• **Your instructions**:
Restate word for word the lines in the listing below, starting at the line containing "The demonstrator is" and ending at the line containing "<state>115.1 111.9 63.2", both included; leave out the rest.

──────── Material provided ────────

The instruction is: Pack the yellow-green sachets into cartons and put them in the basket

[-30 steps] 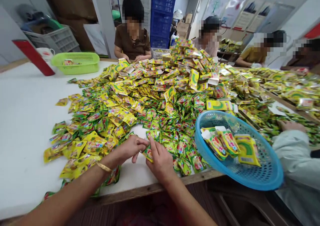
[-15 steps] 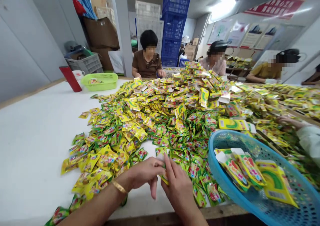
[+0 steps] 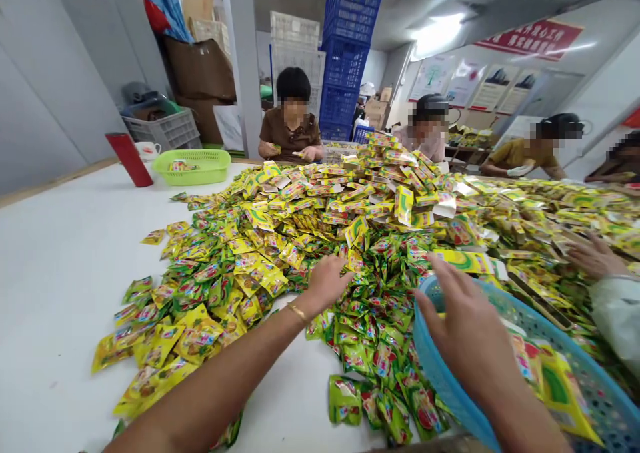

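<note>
My left hand (image 3: pixel 327 285) reaches into the heap of small candy packets (image 3: pixel 367 293), its thumb and forefinger apart at green and yellow sachets. Nothing shows between those fingers, though the far fingertips are partly hidden. Over the near-left rim of the blue basket (image 3: pixel 425 366), my right hand (image 3: pixel 465 326) is open, fingers spread and holding nothing I can see. Inside the basket lie several yellow boxes (image 3: pixel 560 386) with a green curved band, partly covered by my right hand and forearm. Another yellow box (image 3: pixel 463 261) lies just beyond the basket's rim.
Yellow boxes (image 3: pixel 370 186) are piled high behind the sachets. A light-green basket (image 3: pixel 220 167) and a red upright object (image 3: pixel 131 161) stand at the back left. Co-workers sit across the table (image 3: pixel 55 293), and another person's hand (image 3: pixel 597 256) works at the right.
My hands were together around a small item near the table's front. They have parted: the left went forward into the packets, the right moved over the basket. The item is out of my fingers.
</note>
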Available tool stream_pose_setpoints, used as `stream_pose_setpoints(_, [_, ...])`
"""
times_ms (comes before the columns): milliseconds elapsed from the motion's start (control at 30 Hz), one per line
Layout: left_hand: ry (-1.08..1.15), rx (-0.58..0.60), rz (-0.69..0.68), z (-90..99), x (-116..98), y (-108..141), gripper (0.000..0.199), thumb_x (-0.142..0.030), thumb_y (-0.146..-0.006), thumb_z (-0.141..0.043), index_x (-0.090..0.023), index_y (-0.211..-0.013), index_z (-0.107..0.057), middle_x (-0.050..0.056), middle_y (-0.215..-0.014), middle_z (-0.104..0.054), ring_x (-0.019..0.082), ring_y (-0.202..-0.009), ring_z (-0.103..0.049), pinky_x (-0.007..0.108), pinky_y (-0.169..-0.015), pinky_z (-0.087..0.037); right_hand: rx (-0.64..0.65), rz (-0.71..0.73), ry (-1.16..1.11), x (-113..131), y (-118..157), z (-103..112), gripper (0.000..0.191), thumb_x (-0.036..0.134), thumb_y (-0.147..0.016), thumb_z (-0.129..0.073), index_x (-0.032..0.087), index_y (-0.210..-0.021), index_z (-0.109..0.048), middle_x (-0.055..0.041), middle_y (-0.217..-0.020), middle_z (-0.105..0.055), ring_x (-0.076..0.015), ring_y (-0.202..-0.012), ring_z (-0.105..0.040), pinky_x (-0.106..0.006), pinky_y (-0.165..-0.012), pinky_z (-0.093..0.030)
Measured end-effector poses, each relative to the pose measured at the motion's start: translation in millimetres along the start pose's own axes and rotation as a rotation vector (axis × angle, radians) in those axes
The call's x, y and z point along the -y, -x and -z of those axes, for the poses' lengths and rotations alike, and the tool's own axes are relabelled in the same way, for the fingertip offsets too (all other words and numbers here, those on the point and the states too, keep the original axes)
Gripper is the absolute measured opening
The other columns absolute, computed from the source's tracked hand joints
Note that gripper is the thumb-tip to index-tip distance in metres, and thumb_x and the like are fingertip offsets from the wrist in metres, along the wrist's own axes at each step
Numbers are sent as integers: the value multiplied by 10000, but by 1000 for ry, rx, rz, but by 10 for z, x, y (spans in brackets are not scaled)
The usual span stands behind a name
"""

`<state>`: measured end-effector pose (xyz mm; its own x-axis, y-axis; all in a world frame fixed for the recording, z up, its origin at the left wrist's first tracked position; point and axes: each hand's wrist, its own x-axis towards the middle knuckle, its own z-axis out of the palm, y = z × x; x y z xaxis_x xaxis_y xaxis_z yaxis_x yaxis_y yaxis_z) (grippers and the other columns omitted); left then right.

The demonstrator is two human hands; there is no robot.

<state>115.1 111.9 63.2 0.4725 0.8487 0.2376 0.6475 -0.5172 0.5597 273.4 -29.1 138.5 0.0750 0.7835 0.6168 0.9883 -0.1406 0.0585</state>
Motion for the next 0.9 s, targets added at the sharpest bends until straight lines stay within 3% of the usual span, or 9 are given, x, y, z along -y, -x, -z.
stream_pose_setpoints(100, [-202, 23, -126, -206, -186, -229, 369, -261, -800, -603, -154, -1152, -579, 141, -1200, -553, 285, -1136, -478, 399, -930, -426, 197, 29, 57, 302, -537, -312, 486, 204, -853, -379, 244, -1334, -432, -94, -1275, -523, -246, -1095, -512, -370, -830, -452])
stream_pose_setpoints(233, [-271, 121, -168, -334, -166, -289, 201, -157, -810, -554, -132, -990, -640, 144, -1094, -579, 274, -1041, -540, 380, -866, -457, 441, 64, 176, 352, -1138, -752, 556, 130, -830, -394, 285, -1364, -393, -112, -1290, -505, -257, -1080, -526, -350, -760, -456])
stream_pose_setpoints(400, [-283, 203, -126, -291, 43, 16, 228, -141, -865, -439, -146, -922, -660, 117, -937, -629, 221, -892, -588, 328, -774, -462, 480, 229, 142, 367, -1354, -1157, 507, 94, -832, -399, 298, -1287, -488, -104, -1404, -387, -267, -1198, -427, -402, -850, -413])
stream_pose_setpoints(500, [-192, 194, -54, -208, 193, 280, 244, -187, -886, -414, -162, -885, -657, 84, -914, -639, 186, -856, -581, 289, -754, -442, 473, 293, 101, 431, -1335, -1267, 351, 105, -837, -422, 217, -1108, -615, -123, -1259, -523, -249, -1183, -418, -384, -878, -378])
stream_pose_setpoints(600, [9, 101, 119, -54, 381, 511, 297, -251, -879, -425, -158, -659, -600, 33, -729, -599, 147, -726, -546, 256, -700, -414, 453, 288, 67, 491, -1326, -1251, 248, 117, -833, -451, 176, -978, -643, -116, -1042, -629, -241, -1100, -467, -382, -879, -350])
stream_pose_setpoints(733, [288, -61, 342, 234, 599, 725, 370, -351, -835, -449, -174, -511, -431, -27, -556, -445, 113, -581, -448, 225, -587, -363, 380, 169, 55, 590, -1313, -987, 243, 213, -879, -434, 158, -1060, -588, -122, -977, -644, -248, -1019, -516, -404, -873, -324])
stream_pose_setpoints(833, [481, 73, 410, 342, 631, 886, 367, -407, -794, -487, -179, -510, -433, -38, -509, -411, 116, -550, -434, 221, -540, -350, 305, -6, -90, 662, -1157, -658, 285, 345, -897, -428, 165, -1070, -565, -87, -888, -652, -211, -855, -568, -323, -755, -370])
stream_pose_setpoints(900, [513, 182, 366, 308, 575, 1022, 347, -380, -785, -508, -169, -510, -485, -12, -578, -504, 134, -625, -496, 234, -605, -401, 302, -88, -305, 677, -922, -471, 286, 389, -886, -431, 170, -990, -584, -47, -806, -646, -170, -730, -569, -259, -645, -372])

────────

• **Your solution**:
The demonstrator is two human hands; there is no robot.

<state>115.1 111.9 63.2 0.4725 0.8487 0.2376 0.6475 -0.5172 0.5597 273.4 -29.1 138.5 0.0750 0.7835 0.6168 0.9883 -0.1406 0.0585</state>

No more output will be produced for this exercise.